I also have some spooky companion cakes to go with these owls, I will post the recipe and photos next week nearer to Halloween……as they are MUCH spookier than these wise little owls. I have to own up and say that when I make these, I am chuckling away like a mad woman in the kitchen……I LOVE making fun cakes and bakes, and these little owls make me laugh as I build their faces up with sweets and butter-cream.
For my blogging buddies across the large puddle, I have suggested sweets (candy) that are British – please use your own local sweets to decorate the owls…..I have used Liquorice All sorts for mine. Even if you don’t have any wee ones at home, do give these a go, all my adult friends ask me to make them every year ~ they’re daft as brushes all of them! More Halloween bakes and cooking to follow next week, have fun in the kitchen and see you soon.

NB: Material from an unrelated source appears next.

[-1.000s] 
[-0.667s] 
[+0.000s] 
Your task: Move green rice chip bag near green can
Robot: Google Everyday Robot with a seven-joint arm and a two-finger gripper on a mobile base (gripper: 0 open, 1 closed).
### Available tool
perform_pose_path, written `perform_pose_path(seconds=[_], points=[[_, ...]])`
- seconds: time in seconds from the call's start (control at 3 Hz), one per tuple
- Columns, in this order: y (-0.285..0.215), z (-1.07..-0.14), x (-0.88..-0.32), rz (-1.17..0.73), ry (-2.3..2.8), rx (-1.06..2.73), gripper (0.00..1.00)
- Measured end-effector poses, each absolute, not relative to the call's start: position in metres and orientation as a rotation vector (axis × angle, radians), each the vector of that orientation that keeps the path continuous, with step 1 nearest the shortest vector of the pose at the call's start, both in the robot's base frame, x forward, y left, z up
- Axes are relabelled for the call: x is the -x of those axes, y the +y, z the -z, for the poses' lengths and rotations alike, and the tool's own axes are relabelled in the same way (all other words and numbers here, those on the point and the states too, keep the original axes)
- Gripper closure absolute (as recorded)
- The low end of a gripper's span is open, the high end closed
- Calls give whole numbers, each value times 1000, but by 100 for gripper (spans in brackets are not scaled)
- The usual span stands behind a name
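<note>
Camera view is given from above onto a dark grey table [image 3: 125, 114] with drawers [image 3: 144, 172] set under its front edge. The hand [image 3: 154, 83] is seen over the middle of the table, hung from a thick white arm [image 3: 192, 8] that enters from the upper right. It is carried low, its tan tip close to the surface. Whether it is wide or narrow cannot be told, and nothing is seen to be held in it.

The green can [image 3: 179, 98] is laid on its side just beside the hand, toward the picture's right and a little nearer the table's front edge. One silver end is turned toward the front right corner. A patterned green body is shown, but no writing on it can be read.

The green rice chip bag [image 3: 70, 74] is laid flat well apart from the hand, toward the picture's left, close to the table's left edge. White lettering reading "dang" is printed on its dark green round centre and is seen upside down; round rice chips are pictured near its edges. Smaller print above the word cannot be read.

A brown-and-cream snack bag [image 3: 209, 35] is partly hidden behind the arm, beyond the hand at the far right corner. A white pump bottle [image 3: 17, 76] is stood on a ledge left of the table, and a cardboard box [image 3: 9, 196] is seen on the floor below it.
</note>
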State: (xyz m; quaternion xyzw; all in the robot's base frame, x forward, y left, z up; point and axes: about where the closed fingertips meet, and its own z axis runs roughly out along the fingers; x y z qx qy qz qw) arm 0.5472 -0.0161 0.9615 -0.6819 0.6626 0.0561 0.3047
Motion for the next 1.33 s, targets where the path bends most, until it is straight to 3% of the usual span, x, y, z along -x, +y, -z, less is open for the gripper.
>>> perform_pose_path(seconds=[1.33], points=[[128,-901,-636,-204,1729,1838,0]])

Twit Woo Hooting Halloween Owl
(Makes 12 muffin size cakes and 24 smaller fairy cake size cakes.)
- 300g butter, softened
- 300g golden caster sugar
- 225g self-raising flour
- 2 tablespoons cocoa powder
- 6 medium eggs
FOR ICING AND DECORATION:
- 200g butter, softened
- 300g icing sugar, sifted
- 1 tablespoon cocoa powder
- liquorice all sorts, sweets or candies
- paper baking cups, brown
For the owl cakes:
Heat oven to 190C/380F/gas 5. Line a 12-cup muffin tin with brown muffin cases. Beat the first 5 ingredients to a smooth batter and spoon between the cases, almost filling them to the top. You may have a little left over. (Alternatively, use a fairy cake or cup cake tin for smaller ones – again, try to find some brown paper cases. You should be able to make 24 “owls” if you make them in the smaller cake tin.) Bake for 20-25 minutes until risen and spongy. Cool on a rack.
Decorating the Owls:
Beat the butter and icing sugar until smooth, and then add the cocoa powder, mixing well. Slice off the very tops of the cakes and cut each piece in to half. Spread a generous layer of icing over each cake.

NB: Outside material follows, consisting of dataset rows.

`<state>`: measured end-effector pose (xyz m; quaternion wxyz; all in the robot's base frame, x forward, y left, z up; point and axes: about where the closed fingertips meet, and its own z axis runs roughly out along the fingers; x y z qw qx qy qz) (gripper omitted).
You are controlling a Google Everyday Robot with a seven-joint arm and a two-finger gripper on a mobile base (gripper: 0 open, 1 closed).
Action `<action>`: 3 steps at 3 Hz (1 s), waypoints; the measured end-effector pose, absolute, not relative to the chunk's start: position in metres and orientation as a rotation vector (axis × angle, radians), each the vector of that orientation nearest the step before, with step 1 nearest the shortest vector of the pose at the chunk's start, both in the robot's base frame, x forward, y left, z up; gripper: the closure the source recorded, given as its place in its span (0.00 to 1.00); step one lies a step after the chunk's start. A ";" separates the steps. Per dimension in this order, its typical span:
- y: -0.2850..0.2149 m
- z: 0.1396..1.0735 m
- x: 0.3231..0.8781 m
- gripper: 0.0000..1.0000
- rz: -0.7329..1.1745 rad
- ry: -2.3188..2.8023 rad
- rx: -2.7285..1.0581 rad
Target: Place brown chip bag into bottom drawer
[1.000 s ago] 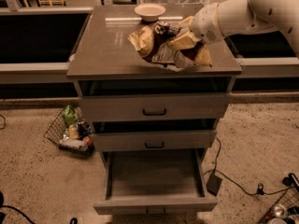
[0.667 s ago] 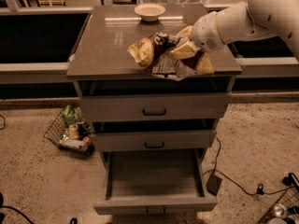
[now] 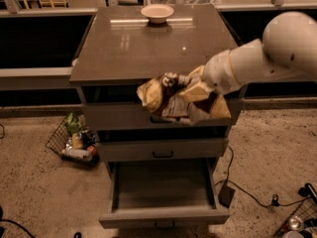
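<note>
The brown chip bag (image 3: 171,99), crinkly with a dark middle and tan-yellow ends, hangs in the air in front of the cabinet's top drawer. My gripper (image 3: 190,86) is shut on the bag at its right part, at the end of the white arm (image 3: 257,58) reaching in from the right. The bottom drawer (image 3: 163,214) is pulled open below, a wide deep tray with nothing visible inside. The bag is above and slightly behind the open drawer.
A small round beige bowl (image 3: 157,12) sits at the back of the cabinet top (image 3: 129,48). A wire basket of groceries (image 3: 74,140) stands on the floor at the left. Cables and a black box (image 3: 226,195) lie at the right.
The arm has carried the bag off the cabinet top, forward and down over the front edge. The view has also moved closer to the cabinet.
</note>
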<state>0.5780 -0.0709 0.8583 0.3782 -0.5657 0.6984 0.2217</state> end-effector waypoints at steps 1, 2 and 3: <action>-0.073 0.783 0.548 1.00 0.647 1.939 -1.381; -0.068 0.762 0.534 1.00 0.676 1.968 -1.401; -0.065 0.758 0.534 1.00 0.670 1.976 -1.402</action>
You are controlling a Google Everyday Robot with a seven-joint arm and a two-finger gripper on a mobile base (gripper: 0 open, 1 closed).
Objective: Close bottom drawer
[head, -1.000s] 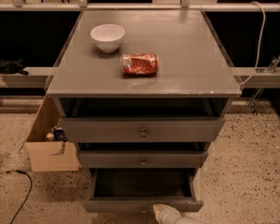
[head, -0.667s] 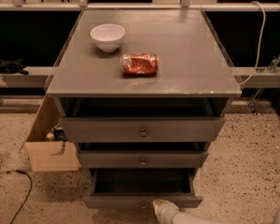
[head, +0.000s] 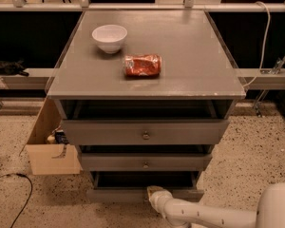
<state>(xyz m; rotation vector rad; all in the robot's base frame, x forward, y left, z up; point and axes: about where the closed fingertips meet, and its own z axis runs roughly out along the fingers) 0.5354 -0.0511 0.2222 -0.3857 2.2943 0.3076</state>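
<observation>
The bottom drawer point(head: 115, 194), lowest of the 3 in the grey cabinet point(head: 194, 61), stands pulled out a little toward the near side, its dark inside showing. The gripper point(head: 155, 192) sits at the middle of that drawer's front; I cannot tell whether it is wide or narrow. A white bowl point(head: 109, 37) and a red packet point(head: 142, 65) lie on top.

counter point(head: 194, 56): bowl point(head: 109, 37) back-L, can point(head: 142, 65) just R, nearer front
bottom drawer point(head: 114, 195): under 2 others
hand point(head: 155, 191): at its front, centre
box point(head: 47, 153): floor, L
</observation>
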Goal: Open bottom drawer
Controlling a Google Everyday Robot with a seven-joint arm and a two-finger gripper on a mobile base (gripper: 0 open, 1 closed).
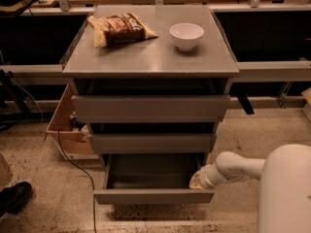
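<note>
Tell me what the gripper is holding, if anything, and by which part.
It cannot be told. The gripper sits at the right front corner of the pulled-out bottom drawer, but whether it grips the drawer there is not visible.

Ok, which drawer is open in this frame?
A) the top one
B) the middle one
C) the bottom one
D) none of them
C: the bottom drawer sticks out with its tray interior exposed, the gripper beside its right front corner; the top drawer front and middle drawer front show no interior.
</note>
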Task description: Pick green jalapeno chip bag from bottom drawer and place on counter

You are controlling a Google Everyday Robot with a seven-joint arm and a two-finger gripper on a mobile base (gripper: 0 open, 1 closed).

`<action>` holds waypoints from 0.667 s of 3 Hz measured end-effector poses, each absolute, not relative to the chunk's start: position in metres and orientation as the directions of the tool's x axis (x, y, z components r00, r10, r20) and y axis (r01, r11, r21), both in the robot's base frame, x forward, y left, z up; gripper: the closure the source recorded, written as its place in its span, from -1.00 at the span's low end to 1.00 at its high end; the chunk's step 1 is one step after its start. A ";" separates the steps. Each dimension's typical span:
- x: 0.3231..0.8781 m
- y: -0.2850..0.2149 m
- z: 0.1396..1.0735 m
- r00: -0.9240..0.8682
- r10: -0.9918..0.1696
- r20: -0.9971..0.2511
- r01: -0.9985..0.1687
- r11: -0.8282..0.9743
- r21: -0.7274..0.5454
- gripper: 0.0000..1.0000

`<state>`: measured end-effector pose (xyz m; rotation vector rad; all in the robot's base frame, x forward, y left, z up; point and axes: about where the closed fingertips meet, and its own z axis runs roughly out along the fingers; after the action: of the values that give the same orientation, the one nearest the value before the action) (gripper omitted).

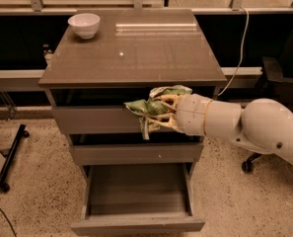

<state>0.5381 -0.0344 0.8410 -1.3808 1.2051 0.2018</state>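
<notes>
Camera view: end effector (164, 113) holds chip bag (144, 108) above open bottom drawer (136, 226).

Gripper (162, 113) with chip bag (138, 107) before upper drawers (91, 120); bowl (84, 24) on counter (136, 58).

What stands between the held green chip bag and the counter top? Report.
Only the front edge of the glossy grey-brown counter, just above the crinkly green chip bag clamped in the pincer. The white bowl sits at a far corner, aside.
</notes>
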 end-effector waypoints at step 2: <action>0.576 -0.006 0.902 0.592 -0.543 -0.596 -0.645 0.124 -0.754 1.00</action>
<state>0.5763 -0.0064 0.9017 -1.5308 1.0428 0.0986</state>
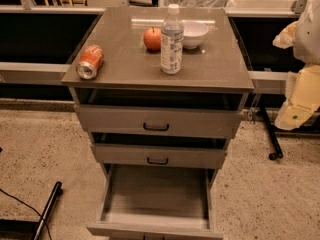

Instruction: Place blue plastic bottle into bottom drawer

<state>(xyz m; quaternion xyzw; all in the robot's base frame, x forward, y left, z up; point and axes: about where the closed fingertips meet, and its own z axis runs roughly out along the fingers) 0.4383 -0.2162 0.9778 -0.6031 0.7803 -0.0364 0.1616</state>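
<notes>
- A warm, yellowish indoor light is cast over the whole scene, and brightness is moderate.
- A pale streak of glare is seen on the counter (pixel 125 59) behind the blue plastic bottle (pixel 172 39), so light is taken to come from above and behind.
- Deep shadow is held in the gaps above the two upper drawers (pixel 157 121).
- The floor of the bottom drawer (pixel 157 194) is dimly but evenly lit.
- The pincer (pixel 295 111), at the right edge beside the counter, is lit brightly and nearly washed out.

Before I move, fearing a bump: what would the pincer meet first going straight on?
The pincer, at the right edge beside the cabinet, seems to point left: likely the white bowl first; depth unclear.
</notes>
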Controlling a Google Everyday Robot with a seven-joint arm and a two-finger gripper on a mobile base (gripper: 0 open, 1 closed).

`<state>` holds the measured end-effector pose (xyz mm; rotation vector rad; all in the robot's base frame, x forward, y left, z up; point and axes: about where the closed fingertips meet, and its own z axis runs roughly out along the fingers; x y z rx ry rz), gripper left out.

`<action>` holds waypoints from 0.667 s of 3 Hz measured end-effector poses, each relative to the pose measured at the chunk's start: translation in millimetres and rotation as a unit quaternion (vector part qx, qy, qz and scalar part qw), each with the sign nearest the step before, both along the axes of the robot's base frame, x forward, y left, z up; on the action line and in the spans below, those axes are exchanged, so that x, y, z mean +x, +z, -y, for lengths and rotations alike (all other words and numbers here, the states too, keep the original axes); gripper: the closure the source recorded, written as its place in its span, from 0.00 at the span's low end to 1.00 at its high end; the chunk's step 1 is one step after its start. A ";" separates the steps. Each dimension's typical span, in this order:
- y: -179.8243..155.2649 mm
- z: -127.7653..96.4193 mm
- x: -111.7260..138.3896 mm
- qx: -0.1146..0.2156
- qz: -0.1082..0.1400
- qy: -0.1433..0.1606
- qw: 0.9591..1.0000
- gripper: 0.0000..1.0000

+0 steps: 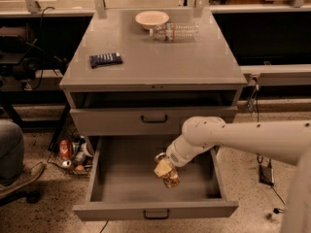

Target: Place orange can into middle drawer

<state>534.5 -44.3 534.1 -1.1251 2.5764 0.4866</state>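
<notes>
As we face it, the cabinet [146, 62]: grey metal, flat top, with drawers stacked below.
Arm [252, 140]: we have one only, white and thick. It enters from the right edge and bends down into the pulled-out drawer.
Middle drawer [121, 174]: pulled wide open toward us, a shallow grey tray with a dark handle on its front panel. We see nothing lying on its bare floor. The arm's end and the can are within its walls, right of centre.
Drawer above [121, 123]: its front is pushed in, with a dark handle at the middle.
Top of the cabinet: a pale bowl [151, 19] at the back, with a clear water bottle [175, 32] lying on its side just beside it. A dark packet [105, 59] sits well apart at the left.
Floor at left: a small red can [65, 148] among clutter beside the cabinet.
Pincer [164, 168]: at the arm's tip, low inside the open drawer, pinching the can by its upper end.
Orange can [170, 179]: mottled orange-gold, directly below the pincer and slightly right.
Long axis: tilted, with the silver top up-left toward the pincer and the base down-right toward the drawer floor.
Contact: we cannot tell whether the base touches the floor.
What the next move turns on: we judge the can is already over the tray, so it needs only a short lowering and letting go. Being tilted, it may tip or roll.
</notes>
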 end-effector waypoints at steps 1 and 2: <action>-40.5 4.9 9.0 -0.008 -0.022 -0.015 1.000 1.00; -68.9 -10.6 14.5 0.010 -0.040 -0.009 0.999 1.00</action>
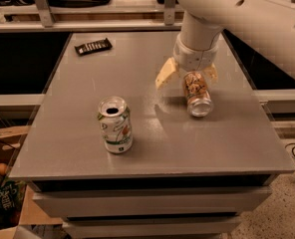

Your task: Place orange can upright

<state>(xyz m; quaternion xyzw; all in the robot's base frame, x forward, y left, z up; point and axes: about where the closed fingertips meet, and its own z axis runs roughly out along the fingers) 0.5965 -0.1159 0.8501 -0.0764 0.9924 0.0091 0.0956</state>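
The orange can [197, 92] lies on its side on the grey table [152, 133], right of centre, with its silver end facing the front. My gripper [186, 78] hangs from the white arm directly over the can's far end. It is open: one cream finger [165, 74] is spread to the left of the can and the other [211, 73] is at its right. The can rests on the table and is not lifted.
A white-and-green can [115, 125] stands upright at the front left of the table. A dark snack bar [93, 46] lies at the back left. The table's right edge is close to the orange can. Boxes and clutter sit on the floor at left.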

Working on one cake at a time, take a pair of the large round liquorice all sorts sweets that are yellow or pink with black centres, see photos. Sit the eyes on top of the cake; then add the two pieces of cake cut from the top (curved edge up) behind the eyes but slightly slanted towards the eyes – to make the eyebrows or owl’s ears. Finish by adding a piece of orange or pink sweet, in between the eyes to the front, for the beak.
Watch the owls “fly” off the table when the children see them!